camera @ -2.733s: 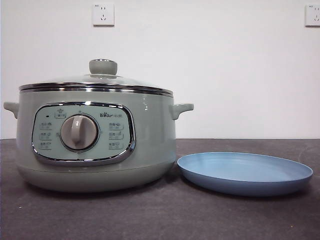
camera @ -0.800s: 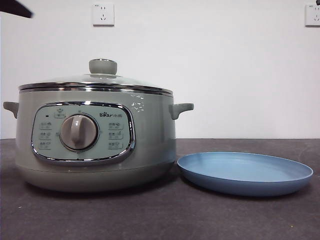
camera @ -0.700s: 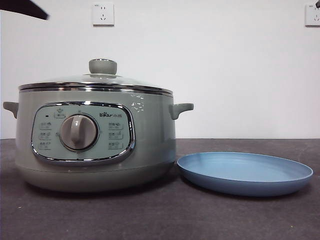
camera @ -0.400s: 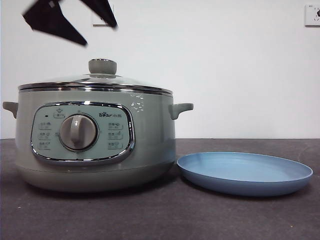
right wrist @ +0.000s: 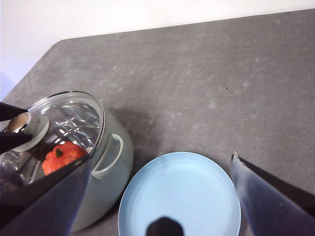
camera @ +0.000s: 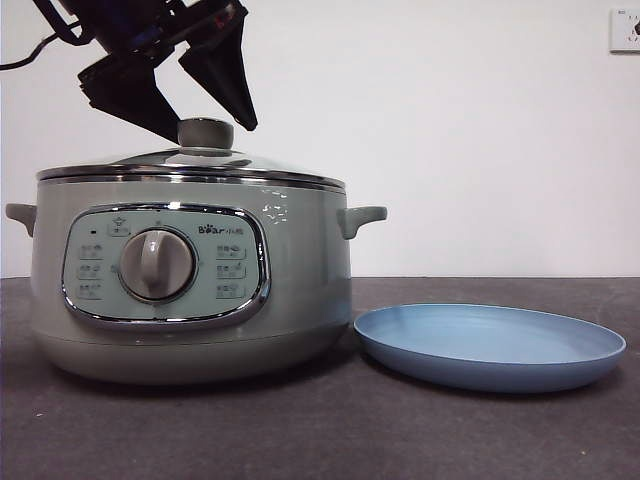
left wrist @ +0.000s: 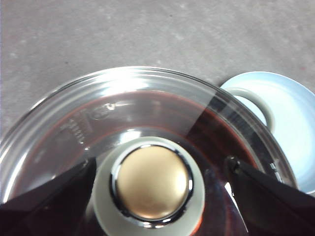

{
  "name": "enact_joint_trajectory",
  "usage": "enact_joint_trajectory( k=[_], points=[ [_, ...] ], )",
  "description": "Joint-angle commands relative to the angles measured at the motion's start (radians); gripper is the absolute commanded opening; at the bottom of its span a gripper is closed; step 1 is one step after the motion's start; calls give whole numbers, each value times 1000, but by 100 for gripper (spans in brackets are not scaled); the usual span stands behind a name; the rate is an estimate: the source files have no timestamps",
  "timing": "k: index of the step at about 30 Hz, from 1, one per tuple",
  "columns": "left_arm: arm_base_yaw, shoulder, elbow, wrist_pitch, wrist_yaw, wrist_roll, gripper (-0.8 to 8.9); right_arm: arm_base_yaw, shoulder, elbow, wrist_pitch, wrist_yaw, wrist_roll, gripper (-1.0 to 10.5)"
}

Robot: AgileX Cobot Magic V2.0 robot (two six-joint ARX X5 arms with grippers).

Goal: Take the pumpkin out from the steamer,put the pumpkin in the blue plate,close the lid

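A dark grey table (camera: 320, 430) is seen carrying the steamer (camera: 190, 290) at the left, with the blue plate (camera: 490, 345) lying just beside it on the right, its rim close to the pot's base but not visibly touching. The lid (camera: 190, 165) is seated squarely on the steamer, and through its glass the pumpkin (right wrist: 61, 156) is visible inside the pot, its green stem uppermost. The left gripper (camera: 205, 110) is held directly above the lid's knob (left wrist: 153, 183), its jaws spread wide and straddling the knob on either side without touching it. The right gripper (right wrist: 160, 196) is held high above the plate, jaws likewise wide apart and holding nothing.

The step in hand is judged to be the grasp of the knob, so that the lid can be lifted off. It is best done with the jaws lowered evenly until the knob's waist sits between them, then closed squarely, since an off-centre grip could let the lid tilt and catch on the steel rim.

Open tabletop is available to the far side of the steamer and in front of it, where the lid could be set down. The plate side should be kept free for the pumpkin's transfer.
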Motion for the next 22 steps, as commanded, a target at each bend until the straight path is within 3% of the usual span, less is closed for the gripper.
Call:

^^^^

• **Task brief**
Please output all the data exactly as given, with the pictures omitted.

• **Exercise result**
camera @ -2.733s: 
camera @ -0.800s: 
camera @ -0.700s: 
camera @ -0.400s: 
right wrist @ +0.000s: 
camera @ +0.000s: 
left wrist @ +0.000s: 

{
  "name": "enact_joint_trajectory",
  "usage": "enact_joint_trajectory( k=[_], points=[ [_, ...] ], )",
  "description": "Joint-angle commands relative to the angles measured at the motion's start (radians); gripper is the absolute commanded opening; at the bottom of its span a gripper is closed; step 1 is one step after the motion's start; calls give whole numbers, each value times 1000, but by 100 for gripper (spans in brackets are not scaled); the usual span stands behind a name; the rate is an estimate: the source files have no timestamps",
  "timing": "k: index of the step at about 30 Hz, from 1, one per tuple",
  "columns": "left_arm: arm_base_yaw, shoulder, elbow, wrist_pitch, wrist_yaw, wrist_roll, gripper (-0.8 to 8.9); right_arm: arm_base_yaw, shoulder, elbow, wrist_pitch, wrist_yaw, wrist_roll, gripper (-1.0 to 10.5)"
}

Robot: AgileX Cobot Magic V2.0 robot (two six-joint ARX X5 arms with grippers).

Goal: Take the pumpkin out from the steamer,put the pumpkin in the blue plate,close the lid

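A dark grey table (camera: 320, 430) is seen carrying the steamer (camera: 190, 290) at the left, with the blue plate (camera: 490, 345) lying just beside it on the right, its rim close to the pot's base but not visibly touching. The lid (camera: 190, 165) is seated squarely on the steamer, and through its glass the pumpkin (right wrist: 61, 156) is visible inside the pot, its green stem uppermost. The left gripper (camera: 205, 110) is held directly above the lid's knob (left wrist: 153, 183), its jaws spread wide and straddling the knob on either side without touching it. The right gripper (right wrist: 160, 196) is held high above the plate, jaws likewise wide apart and holding nothing.

The step in hand is judged to be the grasp of the knob, so that the lid can be lifted off. It is best done with the jaws lowered evenly until the knob's waist sits between them, then closed squarely, since an off-centre grip could let the lid tilt and catch on the steel rim.

Open tabletop is available to the far side of the steamer and in front of it, where the lid could be set down. The plate side should be kept free for the pumpkin's transfer.
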Motion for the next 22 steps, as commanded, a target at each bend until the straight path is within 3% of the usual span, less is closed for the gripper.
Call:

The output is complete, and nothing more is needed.